Kruchy rozejm w Syrii. Starcia koło Damaszku
Mimo trwającego od północy z czwartku na piątek rozejmu w Syrii, w pobliżu stolicy kraju Damaszku wybuchły w piątek starcia między grupami rebeliantów a siłami reżimu prezydenta Baszara el-Asada - poinformowało Syryjskie Obserwatorium Praw Człowieka.
W komunikacie zaznaczono, że zawieszenie broni jest zasadniczo przestrzegane.
Obserwatorium podkreśla, że na razie nie da się stwierdzić, która ze stron rozpoczęła walki; wiadomo, że syryjskie siły ostrzelały ze śmigłowców kontrolowany przez rebeliantów rejon leżący na północny zachód od Damaszku.
W nocy z czwartku na piątek, po niecałych dwóch godzinach od wejścia w życie rozejmu, obserwatorzy w Syrii informowali o nowych starciach armii rządowej z rebeliantami w prowincjach Hama i Idlib oraz o incydentach w kilku innych rejonach.
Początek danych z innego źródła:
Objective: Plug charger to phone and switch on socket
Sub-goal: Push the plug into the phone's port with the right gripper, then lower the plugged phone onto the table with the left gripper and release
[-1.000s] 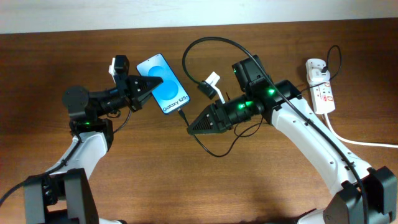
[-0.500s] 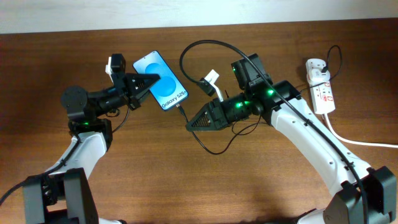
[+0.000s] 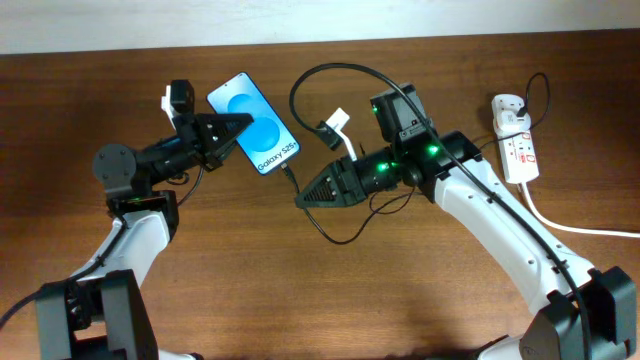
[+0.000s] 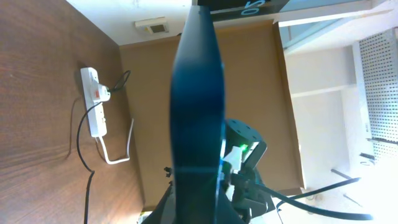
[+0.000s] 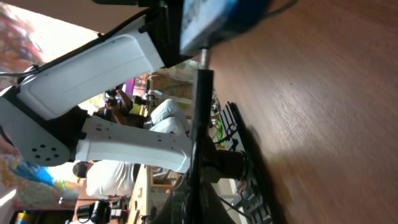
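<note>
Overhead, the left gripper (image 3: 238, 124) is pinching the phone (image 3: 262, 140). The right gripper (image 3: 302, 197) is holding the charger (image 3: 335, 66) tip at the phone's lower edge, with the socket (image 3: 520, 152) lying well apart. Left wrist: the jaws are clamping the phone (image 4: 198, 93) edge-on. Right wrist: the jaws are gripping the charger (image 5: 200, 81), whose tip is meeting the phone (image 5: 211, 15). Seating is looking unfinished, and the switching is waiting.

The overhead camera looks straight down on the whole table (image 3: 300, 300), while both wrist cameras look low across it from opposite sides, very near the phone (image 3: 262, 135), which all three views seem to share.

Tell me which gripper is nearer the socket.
Right. The right gripper is mid-table, well left of the socket. The left gripper is even farther left, at the phone.
</note>
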You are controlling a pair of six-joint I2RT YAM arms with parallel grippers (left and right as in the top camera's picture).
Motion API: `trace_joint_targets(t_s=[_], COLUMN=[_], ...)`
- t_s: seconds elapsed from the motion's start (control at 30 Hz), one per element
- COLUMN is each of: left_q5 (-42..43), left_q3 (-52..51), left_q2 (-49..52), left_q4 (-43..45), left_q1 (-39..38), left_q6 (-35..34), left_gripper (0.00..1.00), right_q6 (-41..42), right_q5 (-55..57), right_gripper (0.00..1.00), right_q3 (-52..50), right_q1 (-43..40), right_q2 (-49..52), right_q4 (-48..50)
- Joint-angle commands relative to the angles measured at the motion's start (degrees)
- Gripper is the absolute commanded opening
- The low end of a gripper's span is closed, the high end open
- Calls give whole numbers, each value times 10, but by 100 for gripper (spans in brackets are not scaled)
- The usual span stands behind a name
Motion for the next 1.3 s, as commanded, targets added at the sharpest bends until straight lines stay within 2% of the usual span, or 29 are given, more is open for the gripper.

Według Obserwatorium rozejm w prowincji Hama złamali rebelianci, natomiast rzecznik rebelianckiego ugrupowania Dżaisz al-Nasr zarzucił pogwałcenie rozejmu wojskom rządowym, które - jak mówił - ostrzelały wioski w prowincji Idlib.
Porozumienie rozejmowe, wynegocjowane dzięki mediacji Rosji, Turcji i Iranu, podpisało wiele, ale nie wszystkie ugrupowania rebeliantów. Rzecznik tzw. Wolnej Armii Syryjskiej (WAS), luźnego sojuszu różnych ugrupowań walczących z siłami Asada, zapewnił, że będzie ona przestrzegać rozejmu.
Wojna domowa w Syrii rozpoczęła się w 2011 roku, kiedy pokojowe demonstracje antyrządowe przekształciły się w krwawe starcia z wojskiem i policją. W wyniku trwającego już blisko sześć lat konfliktu zbrojnego, śmierć poniosło ponad 310 tys. ludzi, a 11 mln Syryjczyków, czyli połowa ludności, zostało zmuszonych do opuszczenia swoich domów.